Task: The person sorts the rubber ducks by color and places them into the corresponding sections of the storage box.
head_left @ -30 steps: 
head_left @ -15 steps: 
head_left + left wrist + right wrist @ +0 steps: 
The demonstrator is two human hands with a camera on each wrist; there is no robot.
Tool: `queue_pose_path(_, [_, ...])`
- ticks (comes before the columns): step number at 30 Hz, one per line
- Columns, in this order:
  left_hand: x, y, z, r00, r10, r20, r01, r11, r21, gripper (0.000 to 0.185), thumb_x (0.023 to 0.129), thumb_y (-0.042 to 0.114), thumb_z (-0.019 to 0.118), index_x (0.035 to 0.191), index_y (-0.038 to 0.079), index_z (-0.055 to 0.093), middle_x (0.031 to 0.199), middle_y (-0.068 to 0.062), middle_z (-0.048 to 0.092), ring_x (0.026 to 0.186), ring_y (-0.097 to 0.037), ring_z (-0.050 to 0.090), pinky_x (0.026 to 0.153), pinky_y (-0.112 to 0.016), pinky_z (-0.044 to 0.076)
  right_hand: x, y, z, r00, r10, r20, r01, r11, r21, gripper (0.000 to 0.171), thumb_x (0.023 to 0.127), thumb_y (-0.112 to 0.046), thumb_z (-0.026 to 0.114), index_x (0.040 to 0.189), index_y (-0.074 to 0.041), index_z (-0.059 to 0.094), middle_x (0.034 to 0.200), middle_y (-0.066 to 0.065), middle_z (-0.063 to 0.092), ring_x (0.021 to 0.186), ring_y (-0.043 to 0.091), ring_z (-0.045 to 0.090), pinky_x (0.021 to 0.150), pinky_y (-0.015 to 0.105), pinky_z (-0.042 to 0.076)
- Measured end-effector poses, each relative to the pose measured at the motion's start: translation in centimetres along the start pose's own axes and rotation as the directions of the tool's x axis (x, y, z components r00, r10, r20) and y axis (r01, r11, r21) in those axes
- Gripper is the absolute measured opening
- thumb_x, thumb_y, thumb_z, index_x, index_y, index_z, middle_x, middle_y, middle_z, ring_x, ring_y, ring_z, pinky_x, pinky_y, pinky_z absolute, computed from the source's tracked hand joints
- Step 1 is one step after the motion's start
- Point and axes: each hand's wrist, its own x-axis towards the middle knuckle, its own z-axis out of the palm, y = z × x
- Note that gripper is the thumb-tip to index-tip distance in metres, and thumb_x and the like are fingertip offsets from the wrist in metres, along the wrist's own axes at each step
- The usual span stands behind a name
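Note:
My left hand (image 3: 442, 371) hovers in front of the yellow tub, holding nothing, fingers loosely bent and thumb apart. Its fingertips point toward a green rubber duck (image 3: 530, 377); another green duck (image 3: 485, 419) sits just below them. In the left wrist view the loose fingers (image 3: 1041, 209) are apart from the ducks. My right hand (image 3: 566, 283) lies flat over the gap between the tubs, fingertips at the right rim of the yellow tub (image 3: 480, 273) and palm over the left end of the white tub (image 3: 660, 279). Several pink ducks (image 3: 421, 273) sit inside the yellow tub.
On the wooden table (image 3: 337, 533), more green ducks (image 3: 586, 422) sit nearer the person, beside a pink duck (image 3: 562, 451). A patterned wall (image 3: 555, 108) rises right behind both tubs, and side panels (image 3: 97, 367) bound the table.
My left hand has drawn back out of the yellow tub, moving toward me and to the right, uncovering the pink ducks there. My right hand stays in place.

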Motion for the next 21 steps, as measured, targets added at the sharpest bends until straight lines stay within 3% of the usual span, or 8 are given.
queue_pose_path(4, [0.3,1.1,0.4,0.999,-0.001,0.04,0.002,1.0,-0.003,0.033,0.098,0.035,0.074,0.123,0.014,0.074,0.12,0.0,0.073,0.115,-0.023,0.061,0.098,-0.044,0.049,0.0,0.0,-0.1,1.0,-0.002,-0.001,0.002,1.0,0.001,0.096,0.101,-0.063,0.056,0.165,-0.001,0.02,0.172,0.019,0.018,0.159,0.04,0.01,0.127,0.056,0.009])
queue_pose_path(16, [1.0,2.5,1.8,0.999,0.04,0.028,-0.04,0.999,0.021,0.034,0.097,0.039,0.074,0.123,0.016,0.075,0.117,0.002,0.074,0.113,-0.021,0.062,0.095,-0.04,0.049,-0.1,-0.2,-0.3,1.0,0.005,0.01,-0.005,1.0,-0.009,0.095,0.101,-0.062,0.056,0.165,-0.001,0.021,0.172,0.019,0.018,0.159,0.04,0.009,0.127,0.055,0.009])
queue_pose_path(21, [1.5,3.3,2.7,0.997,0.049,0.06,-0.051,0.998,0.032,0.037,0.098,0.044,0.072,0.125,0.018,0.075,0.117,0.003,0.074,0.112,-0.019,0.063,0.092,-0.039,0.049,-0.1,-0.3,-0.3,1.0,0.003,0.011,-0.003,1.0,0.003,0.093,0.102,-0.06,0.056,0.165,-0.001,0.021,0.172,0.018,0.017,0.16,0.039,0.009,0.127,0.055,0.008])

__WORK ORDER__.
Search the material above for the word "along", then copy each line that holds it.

__ANSWER TO THE PROBLEM__.
- Measured end-effector poses, each relative to the pose measured at the motion's start: translation in centimetres along the start pose's own axes and rotation as the directions of the tool's x axis (x, y, z components r00, r10, r20) and y axis (r01, r11, r21) in those axes
- Note that gripper is the thumb-tip to index-tip distance in metres, and thumb_x and the like are fingertip offsets from the wrist in metres, along the wrist's own axes at each step

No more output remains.